WHAT THIS TASK INVOLVES:
Your answer must be an exact copy of the listing.

EXTRACTED ENTRIES:
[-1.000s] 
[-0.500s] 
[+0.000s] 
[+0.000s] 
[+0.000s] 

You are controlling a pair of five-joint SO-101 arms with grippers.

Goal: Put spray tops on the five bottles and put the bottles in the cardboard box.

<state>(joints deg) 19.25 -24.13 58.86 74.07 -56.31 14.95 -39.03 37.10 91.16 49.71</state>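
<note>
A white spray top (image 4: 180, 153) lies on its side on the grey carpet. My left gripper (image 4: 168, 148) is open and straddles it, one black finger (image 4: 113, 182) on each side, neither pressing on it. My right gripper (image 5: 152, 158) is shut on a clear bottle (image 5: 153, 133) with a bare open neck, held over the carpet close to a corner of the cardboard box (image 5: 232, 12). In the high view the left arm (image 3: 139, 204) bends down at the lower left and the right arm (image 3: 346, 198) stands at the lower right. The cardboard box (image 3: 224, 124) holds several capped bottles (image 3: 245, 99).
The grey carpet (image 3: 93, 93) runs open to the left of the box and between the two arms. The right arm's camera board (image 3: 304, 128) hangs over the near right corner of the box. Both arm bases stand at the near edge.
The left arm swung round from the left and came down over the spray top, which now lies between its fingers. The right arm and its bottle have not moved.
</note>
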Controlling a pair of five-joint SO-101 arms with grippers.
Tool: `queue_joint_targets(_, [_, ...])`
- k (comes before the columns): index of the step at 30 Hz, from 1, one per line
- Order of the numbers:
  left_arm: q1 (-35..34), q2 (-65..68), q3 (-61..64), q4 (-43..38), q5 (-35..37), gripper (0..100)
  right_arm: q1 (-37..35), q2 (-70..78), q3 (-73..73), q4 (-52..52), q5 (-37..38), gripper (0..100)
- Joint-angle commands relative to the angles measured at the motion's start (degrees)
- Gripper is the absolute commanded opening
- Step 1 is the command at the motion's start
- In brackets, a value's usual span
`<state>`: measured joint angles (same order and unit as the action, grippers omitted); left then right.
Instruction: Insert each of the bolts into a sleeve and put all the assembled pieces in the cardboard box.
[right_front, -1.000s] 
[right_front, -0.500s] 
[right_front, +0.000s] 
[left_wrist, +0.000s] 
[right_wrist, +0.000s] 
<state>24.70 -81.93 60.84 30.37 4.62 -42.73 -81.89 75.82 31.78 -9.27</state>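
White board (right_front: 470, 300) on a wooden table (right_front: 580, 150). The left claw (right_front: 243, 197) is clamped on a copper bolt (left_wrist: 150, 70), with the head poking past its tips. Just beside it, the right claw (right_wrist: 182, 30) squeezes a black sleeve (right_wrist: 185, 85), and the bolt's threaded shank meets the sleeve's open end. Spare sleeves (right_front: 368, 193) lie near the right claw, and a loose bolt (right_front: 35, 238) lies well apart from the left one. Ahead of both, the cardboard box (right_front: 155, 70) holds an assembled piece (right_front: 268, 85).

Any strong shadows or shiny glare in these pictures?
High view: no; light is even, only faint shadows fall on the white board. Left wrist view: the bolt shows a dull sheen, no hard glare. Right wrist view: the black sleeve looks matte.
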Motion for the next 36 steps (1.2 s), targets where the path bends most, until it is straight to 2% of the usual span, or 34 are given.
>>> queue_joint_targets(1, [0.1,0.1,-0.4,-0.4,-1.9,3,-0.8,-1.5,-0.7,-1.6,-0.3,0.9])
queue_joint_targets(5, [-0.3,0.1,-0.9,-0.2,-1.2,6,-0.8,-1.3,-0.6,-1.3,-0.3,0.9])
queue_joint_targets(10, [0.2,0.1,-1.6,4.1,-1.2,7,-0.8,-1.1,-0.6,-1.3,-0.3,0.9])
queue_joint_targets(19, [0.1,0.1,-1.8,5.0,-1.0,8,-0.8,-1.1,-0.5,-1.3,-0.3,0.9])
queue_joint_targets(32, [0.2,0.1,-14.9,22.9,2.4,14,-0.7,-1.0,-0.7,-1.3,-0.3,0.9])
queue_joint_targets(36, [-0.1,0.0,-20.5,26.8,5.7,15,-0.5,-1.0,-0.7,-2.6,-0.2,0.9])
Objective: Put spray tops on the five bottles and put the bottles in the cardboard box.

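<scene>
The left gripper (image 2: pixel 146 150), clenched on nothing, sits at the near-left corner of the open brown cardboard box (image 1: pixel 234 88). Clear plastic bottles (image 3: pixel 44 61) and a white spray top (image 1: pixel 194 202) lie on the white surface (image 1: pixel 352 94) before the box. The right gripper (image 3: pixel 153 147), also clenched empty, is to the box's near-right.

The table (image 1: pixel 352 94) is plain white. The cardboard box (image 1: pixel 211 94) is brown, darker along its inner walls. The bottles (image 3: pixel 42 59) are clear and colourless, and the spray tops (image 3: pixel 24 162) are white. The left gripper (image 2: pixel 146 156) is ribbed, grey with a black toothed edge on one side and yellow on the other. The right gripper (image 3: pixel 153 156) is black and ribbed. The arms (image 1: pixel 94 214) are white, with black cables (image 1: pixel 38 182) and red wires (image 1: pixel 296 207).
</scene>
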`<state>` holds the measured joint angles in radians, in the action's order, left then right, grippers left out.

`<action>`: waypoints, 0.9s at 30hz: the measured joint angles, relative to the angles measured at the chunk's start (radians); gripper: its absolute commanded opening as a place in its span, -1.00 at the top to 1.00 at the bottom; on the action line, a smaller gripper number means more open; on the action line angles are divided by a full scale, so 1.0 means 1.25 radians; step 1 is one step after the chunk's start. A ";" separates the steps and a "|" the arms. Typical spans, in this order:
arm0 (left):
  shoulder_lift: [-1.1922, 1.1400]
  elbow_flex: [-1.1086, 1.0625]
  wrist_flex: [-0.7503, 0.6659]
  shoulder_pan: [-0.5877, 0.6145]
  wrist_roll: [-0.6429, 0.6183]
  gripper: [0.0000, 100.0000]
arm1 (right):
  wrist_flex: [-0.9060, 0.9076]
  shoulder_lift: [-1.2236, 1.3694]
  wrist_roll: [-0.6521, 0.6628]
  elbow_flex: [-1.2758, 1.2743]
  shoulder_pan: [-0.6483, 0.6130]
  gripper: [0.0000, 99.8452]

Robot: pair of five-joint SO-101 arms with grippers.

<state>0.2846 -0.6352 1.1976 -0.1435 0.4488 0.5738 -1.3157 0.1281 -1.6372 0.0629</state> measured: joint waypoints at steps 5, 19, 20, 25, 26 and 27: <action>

OUTPUT BELOW:
[-1.000s] 
[-0.500s] 
[+0.000s] 
[+0.000s] 
[+0.000s] 

You are controlling a pair of five-joint SO-101 arms with grippers.

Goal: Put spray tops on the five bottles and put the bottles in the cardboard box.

<state>(joints deg) 19.25 -24.13 58.86 74.07 -56.31 14.95 -39.03 37.10 91.16 49.71</state>
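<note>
A white spray top (image 4: 180, 153) lies on its side on the grey carpet. My left gripper (image 4: 168, 148) is open and straddles it, one black finger (image 4: 113, 182) on each side, neither pressing on it. My right gripper (image 5: 152, 158) is shut on a clear bottle (image 5: 153, 133) with a bare open neck, held over the carpet close to a corner of the cardboard box (image 5: 232, 12). In the high view the left arm (image 3: 139, 204) bends down at the lower left and the right arm (image 3: 346, 198) stands at the lower right. The cardboard box (image 3: 224, 124) holds several capped bottles (image 3: 245, 99).
The grey carpet (image 3: 93, 93) runs open to the left of the box and between the two arms. The right arm's camera board (image 3: 304, 128) hangs over the near right corner of the box. Both arm bases stand at the near edge.
The left arm swung round from the left and came down over the spray top, which now lies between its fingers. The right arm and its bottle have not moved.
</note>
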Controlling a pair of five-joint SO-101 arms with grippers.
Tool: `queue_joint_targets(_, [_, ...])`
- k (comes before the columns): index of the step at 30 Hz, from 1, one per line
- Order of the numbers:
  left_arm: q1 (-35..34), q2 (-65..68), q3 (-61..64), q4 (-43..38), q5 (-35..37), gripper (0..100)
  right_arm: q1 (-37..35), q2 (-70..78), q3 (-73..73), q4 (-52..52), q5 (-37..38), gripper (0..100)
- Joint-angle commands relative to the angles measured at the motion's start (degrees)
- Gripper is the absolute commanded opening
- Step 1 is the command at the motion's start
- In brackets, a value's usual span
`<state>`: measured joint angles (same order and unit as the action, grippers omitted); left then right.
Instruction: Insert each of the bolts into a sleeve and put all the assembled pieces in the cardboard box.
[right_front, -1.000s] 
[right_front, -0.500s] 
[right_front, +0.000s] 
[left_wrist, +0.000s] 
[right_wrist, +0.000s] 
<state>24.70 -81.93 60.84 30.37 4.62 -42.73 -81.89 75.82 31.78 -9.27</state>
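White board (right_front: 470, 300) on a wooden table (right_front: 580, 150). The left claw (right_front: 243, 197) is clamped on a copper bolt (left_wrist: 150, 70), with the head poking past its tips. Just beside it, the right claw (right_wrist: 182, 30) squeezes a black sleeve (right_wrist: 185, 85), and the bolt's threaded shank meets the sleeve's open end. Spare sleeves (right_front: 368, 193) lie near the right claw, and a loose bolt (right_front: 35, 238) lies well apart from the left one. Ahead of both, the cardboard box (right_front: 155, 70) holds an assembled piece (right_front: 268, 85).

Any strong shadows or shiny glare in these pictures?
High view: no; light is even, only faint shadows fall on the white board. Left wrist view: the bolt shows a dull sheen, no hard glare. Right wrist view: the black sleeve looks matte.
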Motion for the next 36 steps (1.2 s), targets where the path bends most, until it is straight to 2% of the usual span, or 34 are given.
>>> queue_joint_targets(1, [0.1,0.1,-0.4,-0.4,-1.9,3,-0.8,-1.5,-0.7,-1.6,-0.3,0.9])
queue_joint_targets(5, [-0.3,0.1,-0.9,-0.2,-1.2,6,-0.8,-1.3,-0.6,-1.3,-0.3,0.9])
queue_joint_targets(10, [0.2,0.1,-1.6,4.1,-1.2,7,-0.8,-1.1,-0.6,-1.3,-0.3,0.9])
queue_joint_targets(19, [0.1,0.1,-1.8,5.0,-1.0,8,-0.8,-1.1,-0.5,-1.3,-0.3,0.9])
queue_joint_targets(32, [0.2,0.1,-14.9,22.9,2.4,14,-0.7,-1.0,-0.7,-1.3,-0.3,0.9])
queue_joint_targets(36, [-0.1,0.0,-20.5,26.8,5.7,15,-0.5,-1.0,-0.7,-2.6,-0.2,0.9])
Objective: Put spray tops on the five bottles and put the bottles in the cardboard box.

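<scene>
The left gripper (image 2: pixel 146 150), clenched on nothing, sits at the near-left corner of the open brown cardboard box (image 1: pixel 234 88). Clear plastic bottles (image 3: pixel 44 61) and a white spray top (image 1: pixel 194 202) lie on the white surface (image 1: pixel 352 94) before the box. The right gripper (image 3: pixel 153 147), also clenched empty, is to the box's near-right.

The table (image 1: pixel 352 94) is plain white. The cardboard box (image 1: pixel 211 94) is brown, darker along its inner walls. The bottles (image 3: pixel 42 59) are clear and colourless, and the spray tops (image 3: pixel 24 162) are white. The left gripper (image 2: pixel 146 156) is ribbed, grey with a black toothed edge on one side and yellow on the other. The right gripper (image 3: pixel 153 156) is black and ribbed. The arms (image 1: pixel 94 214) are white, with black cables (image 1: pixel 38 182) and red wires (image 1: pixel 296 207).
</scene>
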`<state>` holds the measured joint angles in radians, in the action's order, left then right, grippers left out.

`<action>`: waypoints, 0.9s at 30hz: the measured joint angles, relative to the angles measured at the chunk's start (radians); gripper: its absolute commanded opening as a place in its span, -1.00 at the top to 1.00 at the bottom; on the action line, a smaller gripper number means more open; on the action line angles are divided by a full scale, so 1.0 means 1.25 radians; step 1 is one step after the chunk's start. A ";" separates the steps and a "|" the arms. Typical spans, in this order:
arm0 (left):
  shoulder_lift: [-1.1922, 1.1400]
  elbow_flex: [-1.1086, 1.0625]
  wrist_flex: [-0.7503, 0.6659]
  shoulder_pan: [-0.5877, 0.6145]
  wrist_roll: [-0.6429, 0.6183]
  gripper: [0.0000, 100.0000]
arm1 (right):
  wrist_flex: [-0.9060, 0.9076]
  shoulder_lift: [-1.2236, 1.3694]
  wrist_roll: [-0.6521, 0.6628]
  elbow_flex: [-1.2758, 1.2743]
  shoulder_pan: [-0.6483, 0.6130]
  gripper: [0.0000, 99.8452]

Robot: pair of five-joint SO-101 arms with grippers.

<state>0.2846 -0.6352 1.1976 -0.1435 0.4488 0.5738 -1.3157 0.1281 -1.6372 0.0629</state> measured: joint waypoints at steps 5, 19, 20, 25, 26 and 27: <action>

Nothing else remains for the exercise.